Fantasia 2018, Day 5, Part 1: Neomanila
You can tell a bit about an audience at Fantasia just from how they react to what goes on screen before the movie starts. You don’t get trailers before a movie, though sometimes you see a trailer for that year’s festival, using brief clips of several of the films playing that edition of Fantasia; this year’s trailer often drew cheers. You get a couple commercials, from a very limited selection; there’s one particular commercial for Nongshim noodles that’s played for several years and often draws warm applause for its earnestness. And of course there’s the meowing, an audience tradition — after the light goes down and before the movie starts, people in the audience meow, others shush them, still others make other animal noises. How much of any of this you get depends on how playful the audience is, and how excited they are for a crowd-pleasing thrill-ride. Which means, from the noise an audience makes before a film begins, you can tell what kind of a film you’re about to see.
The first film I saw on Monday, July 16, was a neo-noir movie from the Philippines called Neomanila, and there was no meowing and no applause for the Nongshim commercial at all. This was a serious crowd that had come to the J.A. De Sève Theatre to see a serious and dark movie. Which is what they got, and a good one, too.
Neomanila was directed by Manila-based Mikhail Red, and written by Red with Rae Red and Zig Dulay. Toto (Timothy Castillo) is a kid in Manila whose brother’s been arrested, and the police are leaning on him to give up a drug dealer in exchange for his brother’s freedom. Toto’s gang is leaning on him not to flip. Toto finds the dealer’s dead, anyway, killed by Irma (Eula Vades), who offers Toto a job to pay his brother’s bail. Toto gets drawn deeper into the world Irma and her partner Raul (Rocky Salumbides) inhabit, where behind the facade of a pest control shop they run deadly missions against alleged drug dealers. Things build, but only grow darker, more despairing.
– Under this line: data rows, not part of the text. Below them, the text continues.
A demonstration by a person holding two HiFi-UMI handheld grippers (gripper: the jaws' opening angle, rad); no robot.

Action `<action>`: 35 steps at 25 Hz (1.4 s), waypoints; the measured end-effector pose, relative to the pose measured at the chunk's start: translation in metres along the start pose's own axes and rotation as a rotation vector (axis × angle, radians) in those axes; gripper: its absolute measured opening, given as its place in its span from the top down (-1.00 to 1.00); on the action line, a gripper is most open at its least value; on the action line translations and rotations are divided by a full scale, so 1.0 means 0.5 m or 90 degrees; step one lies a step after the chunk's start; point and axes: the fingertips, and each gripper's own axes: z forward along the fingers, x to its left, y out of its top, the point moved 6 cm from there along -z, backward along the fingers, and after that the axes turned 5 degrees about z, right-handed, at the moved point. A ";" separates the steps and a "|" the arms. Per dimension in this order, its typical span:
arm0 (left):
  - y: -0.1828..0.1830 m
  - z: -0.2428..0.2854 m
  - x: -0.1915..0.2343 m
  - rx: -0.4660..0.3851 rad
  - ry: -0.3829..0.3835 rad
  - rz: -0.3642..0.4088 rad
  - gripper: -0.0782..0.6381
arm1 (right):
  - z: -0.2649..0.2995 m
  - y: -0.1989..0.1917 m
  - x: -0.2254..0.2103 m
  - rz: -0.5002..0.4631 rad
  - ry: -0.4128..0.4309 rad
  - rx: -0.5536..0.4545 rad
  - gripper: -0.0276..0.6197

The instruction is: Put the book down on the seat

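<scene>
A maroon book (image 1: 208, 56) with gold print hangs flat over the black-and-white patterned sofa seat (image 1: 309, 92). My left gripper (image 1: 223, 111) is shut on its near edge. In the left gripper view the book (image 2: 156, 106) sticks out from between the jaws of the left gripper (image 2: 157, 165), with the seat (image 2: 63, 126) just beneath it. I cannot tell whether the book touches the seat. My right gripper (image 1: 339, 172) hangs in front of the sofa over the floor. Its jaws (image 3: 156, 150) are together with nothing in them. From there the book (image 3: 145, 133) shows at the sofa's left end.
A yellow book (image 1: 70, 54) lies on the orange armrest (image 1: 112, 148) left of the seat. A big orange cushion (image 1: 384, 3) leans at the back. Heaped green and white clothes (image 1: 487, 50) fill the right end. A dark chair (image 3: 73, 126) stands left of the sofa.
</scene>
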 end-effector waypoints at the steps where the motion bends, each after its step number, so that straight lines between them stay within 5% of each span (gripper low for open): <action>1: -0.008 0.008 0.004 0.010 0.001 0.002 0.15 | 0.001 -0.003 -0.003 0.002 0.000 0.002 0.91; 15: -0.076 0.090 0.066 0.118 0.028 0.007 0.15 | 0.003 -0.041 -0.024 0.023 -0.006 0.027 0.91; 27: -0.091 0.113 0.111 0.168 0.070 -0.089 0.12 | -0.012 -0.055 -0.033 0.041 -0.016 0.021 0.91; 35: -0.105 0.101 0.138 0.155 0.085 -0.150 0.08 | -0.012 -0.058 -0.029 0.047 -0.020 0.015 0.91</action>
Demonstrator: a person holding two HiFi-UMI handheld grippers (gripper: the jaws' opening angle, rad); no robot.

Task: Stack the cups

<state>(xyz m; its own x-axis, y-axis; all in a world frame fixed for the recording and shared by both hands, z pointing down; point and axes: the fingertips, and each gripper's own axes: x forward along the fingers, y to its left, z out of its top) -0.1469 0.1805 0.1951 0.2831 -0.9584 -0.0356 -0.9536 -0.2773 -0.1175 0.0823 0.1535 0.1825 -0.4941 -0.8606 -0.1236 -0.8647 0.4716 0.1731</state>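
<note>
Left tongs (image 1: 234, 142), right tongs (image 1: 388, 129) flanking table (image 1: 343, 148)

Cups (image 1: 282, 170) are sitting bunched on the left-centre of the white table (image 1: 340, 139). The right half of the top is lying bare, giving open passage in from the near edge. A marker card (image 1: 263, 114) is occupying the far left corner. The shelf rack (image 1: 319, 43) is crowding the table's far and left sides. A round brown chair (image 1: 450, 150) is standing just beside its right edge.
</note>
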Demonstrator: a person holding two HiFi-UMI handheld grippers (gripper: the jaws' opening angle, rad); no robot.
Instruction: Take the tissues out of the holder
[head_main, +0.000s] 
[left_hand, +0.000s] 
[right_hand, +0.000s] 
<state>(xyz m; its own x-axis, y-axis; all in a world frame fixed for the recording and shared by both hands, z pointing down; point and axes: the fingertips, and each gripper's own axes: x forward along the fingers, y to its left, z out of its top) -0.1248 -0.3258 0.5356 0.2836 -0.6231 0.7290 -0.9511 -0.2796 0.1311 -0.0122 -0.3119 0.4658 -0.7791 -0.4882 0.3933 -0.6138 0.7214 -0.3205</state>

This is a downbeat film, and the ending doesn’t shy away from the logic the story builds.
This is very definitely a crime movie, with a highly realistic approach to depicting Manila’s underworld. Note that I don’t just mean that it’s trying to be mimetic, but that in the fullest sense it’s trying to be realistic — echoing Italian neorealism, a politically aware film shot on location and focussing on the lives of the urban poor, telling stories of desperation that dive deep into the characters’ psyches. On the other hand, Red’s talked about the filmic language of the movie, noting devices he consciously uses to build narrative tension as well as similarities to Leon: The Professional and Blade Runner, and saying it has a “very comic book feel to it.” I’d say that may be overstating things a little, but to say that the movie’s an experimental neo-noir is quite fair.